磯和壮太朗1, 三宮真智子2 (1.大阪大学大学院, 2.大阪大学大学院)

Keywords:首尾一貫感覚, 抑うつ, 自己観・世界観

問題と目的
 一人一人が自律し,安定した人格を備えたうえで,他者と協働しつつ人生を有意義に生きていくための力の候補として,首尾一貫感覚(Sense of Coherence:SOC)が挙げられる。SOCは,自分の内外で起こることは把握可能であり,それに対処することは可能であり,さらに,起こることは心身を投入する価値があるという確信から成る,ストレス対処・健康保持能力である。(Antonovsky, 1987, 山崎・吉井監訳, 2001)。SOCは健康や幸福感,QOLとも関連する概念であり(戸ヶ里, 2008),教育の場でSOCを高めるよう働きかけることは,高い教育的意義を持つと考えられる。
 大学生のSOCと抑うつの間には強い負の相関関係がある(志渡・澤目・上原・佐藤・池森・長谷川, 2011)。SOCは対処資源の動員力であり,他者や環境をエネルギー源とするものであると考えられている(山崎, 2008)が,これは単に単純に自己観や,その人を取り巻く世界観が肯定的(本人にとって好ましいもの)であることを意味している可能性がある。SOCと抑うつとの負の関係を説明するもののうち,自己観や世界観が肯定的であることはどれくらいの相関を説明するのであろうか。本研究では,自己観・世界観の測定に20答法を用いて,本人が意識的にアクセスすることが可能な自己観・世界観と,SOC,抑うつとの関係を検討する。
方   法
 20答法は自己に強く焦点を当て,「私は」に続く文章を作成するものである。回答者の負担と調査項目観の影響を考慮し,2回に分けて調査を実施した。
調査時期 2016年1月上旬・中旬
調査対象者 A外国語大学大学生 183名
分析対象者 2回の質問紙の対応が取れ,回答中断や欠損値がなかった76名(男性21名,女性55名,平均20.75(SD:0.79)歳)
調査内容(本稿で報告しないものは省略)
調査用紙A:心理尺度
1.SOCを測定する尺度として,人生の志向性に関する質問票(Antonovsky,1987 山崎・吉井監訳, 2001)の13項目版を使用した。

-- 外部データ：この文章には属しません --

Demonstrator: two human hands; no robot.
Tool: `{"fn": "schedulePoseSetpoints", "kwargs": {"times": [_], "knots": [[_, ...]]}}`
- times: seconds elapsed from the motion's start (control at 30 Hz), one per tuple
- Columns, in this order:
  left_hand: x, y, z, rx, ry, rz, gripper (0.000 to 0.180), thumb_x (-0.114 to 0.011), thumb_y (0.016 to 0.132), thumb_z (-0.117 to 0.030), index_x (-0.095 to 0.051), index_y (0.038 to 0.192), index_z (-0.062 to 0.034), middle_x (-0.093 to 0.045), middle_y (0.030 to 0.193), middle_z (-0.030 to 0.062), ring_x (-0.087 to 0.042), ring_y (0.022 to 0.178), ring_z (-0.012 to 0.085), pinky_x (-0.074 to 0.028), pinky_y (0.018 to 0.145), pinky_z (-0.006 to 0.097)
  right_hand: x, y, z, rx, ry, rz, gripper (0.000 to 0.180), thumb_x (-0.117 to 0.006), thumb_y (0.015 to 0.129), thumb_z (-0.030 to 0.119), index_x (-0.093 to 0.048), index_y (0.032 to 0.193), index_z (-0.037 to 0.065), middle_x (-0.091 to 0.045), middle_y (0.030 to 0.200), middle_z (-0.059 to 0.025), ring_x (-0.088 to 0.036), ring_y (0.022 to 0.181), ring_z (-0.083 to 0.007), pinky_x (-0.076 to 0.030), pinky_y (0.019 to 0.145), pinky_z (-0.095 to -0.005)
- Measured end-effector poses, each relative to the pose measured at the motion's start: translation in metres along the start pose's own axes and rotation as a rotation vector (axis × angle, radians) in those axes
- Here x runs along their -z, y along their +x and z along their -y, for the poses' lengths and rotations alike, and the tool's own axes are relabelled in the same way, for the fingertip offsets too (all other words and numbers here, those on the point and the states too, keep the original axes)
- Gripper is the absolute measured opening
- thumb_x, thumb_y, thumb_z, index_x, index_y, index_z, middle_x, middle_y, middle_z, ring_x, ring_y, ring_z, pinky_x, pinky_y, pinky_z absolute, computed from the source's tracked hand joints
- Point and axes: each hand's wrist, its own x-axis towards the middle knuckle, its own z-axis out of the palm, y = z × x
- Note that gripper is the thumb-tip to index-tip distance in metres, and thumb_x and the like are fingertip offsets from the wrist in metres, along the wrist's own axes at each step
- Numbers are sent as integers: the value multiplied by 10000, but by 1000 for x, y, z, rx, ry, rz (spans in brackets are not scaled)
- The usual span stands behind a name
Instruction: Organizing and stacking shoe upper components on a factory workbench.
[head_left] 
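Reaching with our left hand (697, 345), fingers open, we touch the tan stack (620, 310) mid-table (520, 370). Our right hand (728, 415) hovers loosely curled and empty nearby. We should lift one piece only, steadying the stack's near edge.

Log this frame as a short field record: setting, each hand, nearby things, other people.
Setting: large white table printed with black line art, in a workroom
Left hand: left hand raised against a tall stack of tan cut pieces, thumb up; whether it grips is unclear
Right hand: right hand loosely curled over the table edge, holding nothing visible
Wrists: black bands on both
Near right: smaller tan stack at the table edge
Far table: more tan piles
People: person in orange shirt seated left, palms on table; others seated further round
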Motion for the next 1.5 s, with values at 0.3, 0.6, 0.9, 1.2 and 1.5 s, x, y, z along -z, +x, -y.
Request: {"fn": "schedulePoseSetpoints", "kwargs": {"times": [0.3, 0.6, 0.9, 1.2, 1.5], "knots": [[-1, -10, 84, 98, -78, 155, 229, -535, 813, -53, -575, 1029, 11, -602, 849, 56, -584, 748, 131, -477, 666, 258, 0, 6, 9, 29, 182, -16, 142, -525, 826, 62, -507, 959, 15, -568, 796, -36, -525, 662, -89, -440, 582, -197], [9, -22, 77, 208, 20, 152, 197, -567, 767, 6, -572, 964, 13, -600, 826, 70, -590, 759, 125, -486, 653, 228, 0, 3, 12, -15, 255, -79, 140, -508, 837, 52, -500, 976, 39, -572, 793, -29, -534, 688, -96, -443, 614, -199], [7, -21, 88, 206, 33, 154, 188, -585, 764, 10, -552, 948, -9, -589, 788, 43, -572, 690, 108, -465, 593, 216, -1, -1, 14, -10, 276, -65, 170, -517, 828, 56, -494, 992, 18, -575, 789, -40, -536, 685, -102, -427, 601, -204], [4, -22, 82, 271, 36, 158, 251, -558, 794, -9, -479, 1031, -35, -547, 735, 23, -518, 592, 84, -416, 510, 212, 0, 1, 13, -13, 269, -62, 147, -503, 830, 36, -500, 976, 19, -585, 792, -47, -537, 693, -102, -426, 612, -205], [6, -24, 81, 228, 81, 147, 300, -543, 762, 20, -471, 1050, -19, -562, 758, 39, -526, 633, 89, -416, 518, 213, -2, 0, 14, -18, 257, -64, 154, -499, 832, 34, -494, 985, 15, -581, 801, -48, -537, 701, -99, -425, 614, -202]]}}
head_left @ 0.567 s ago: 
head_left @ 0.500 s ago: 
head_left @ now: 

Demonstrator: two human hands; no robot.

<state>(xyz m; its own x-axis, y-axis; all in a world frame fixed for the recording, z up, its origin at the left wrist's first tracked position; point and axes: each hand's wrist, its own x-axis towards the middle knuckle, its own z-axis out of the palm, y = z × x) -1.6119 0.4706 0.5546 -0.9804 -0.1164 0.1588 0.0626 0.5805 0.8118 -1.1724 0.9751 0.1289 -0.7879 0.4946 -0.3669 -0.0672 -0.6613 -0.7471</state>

2.抑うつを測定する尺度として,CES-D尺度(島・鹿野・北村・浅井, 1985)を使用した。
調査用紙B:20答法
 山田(1989)で用いられた教示文を参考に,「自己」についての20答法,「世界」についての20答法の順で回答を求めた。その後,記述した項目が自分にとって好ましいかどうかについて,5件法での回答を求めた。
結果と考察
 抑うつ,SOC,自己の好ましさ,世界の好ましさの各得点を算出し,相関分析,及び,抑うつとそれぞれの変数に対して,その他の変数を統制した偏相関分析を行った(Table 1)。
 その結果,抑うつとSOC,自己の好ましさ,世界の好ましさそれぞれの間に有意な負の相関が見出された。また,偏相関においても抑うつとSOCの間には強い負の相関関係が,抑うつと自己の好ましさの間には中程度の負の相関関係が見出された。このことから,抑うつとSOCの関係,及び,今回測定された自己の好ましさとの関係は,多くの部分が相互に独立していることが示された。